When a student tests positive, Storjohann begins a laborious contact-tracing process, which can include trying to determine whom the student sat next to at lunch or on the bus. Students have assigned seats on the school bus, she said, but do not always stay in them, so she pores over video footage from inside the bus.
“And I’m supposed to be able to pick out this student and who is around him,” she said. “And they’re wearing a mask, and they’re wearing a hood and hat, and it’s impossible.”
And while the COVID work can feel all-consuming, students still get bloody noses, skinned knees and head lice. “Or there’s a seizure in Room 104,” Giovi said. “Or the kid that’s got tree nut allergies accidentally ate his friend’s snack, and you’re reading the ingredient list real fast. None of that stops.”
Erin Maughan, a school nursing expert at George Mason University, said many nurses were working nights and weekends for no extra pay and were feeling “moral distress” that they still could not get everything done. “At the same time,” she said, “how many hours can one put in?”

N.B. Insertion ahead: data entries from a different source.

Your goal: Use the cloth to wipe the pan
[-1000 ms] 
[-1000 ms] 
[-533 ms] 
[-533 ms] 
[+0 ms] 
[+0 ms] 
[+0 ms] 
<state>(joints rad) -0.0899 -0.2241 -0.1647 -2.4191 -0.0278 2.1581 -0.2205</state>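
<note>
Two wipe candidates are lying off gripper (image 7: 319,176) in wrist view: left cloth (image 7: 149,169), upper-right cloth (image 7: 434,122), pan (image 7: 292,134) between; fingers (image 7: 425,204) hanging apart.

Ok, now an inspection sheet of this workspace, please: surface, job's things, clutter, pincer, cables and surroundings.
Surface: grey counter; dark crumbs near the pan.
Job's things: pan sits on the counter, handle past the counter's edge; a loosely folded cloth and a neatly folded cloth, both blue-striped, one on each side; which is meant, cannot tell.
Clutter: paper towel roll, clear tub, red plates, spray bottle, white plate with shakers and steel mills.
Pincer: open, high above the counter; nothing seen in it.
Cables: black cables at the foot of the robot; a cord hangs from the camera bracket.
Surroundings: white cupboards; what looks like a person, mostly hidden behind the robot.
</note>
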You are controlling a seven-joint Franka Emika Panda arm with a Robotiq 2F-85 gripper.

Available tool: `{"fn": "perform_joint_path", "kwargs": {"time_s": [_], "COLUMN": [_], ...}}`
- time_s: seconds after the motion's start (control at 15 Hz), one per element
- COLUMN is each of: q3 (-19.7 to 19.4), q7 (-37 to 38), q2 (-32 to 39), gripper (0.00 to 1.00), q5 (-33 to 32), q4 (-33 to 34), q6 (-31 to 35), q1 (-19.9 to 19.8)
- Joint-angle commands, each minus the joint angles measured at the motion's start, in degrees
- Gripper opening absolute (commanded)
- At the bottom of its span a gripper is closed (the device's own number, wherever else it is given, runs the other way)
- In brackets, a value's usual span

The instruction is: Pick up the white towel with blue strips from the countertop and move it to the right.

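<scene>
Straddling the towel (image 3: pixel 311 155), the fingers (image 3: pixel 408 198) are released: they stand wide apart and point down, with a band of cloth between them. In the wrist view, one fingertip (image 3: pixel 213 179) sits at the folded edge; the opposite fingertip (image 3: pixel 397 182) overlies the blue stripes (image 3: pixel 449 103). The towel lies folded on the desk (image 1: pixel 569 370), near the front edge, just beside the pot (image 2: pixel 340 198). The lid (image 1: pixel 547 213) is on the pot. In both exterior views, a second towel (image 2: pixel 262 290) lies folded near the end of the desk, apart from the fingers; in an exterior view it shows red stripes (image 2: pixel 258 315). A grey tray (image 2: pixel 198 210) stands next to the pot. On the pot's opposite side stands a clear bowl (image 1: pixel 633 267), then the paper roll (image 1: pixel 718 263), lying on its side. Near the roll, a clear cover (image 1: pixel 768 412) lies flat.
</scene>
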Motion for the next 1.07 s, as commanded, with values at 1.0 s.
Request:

The American Rescue Plan, this year’s COVID relief bill, provides funds that school districts can use to hire more nurses, but many struggled to fill open nursing positions even before the pandemic. “There just aren’t people to take the job,” said Linda Mendonça, president of the National Association of School Nurses.
Anger and Abuse
The pandemic has also turned school nurses into unwelcome public health messengers, especially when they tell parents that their children must stay home from school for two weeks.
“They just basically hate you,” said Anne Lebouef, a school nurse in Louisiana, who said that she cries several times a week. “They’re yelling at you. They’re accusing you of fearmongering.”
For the last year, Cogan has been running a virtual support group for school nurses across the country. “It’s a safe space for school nurses to share their experiences,” she said, “and to kind of download and say, ‘This is hard. I’ve written my resignation letter 10 times. I’m about to turn it in. Can somebody help talk me out of it, help me get through another day?’”
Other nurses have had enough. “For the same pay that we were getting before COVID, having to deal with twice the workload is just too much,” said McIntyre, who will start a new job as an operating room nurse in December.
The vaccination of children younger than 12 could alleviate the strain on some school nurses, especially if it reduces the number of students they have to send home from school. (Students who are fully vaccinated do not need to quarantine, the CDC guidelines say.)
But many nurses work in communities where vaccine skepticism is high and relatively few students are expected to get the shots.
As the pandemic smolders on, school nurses had two urgent pleas for parents: to keep their children home when they are sick and — especially, they said — to be kind.
“We’re doing the best that we can do,” Storjohann said, her voice trembling. She took a moment to collect herself, then added, “It just gets overwhelming.”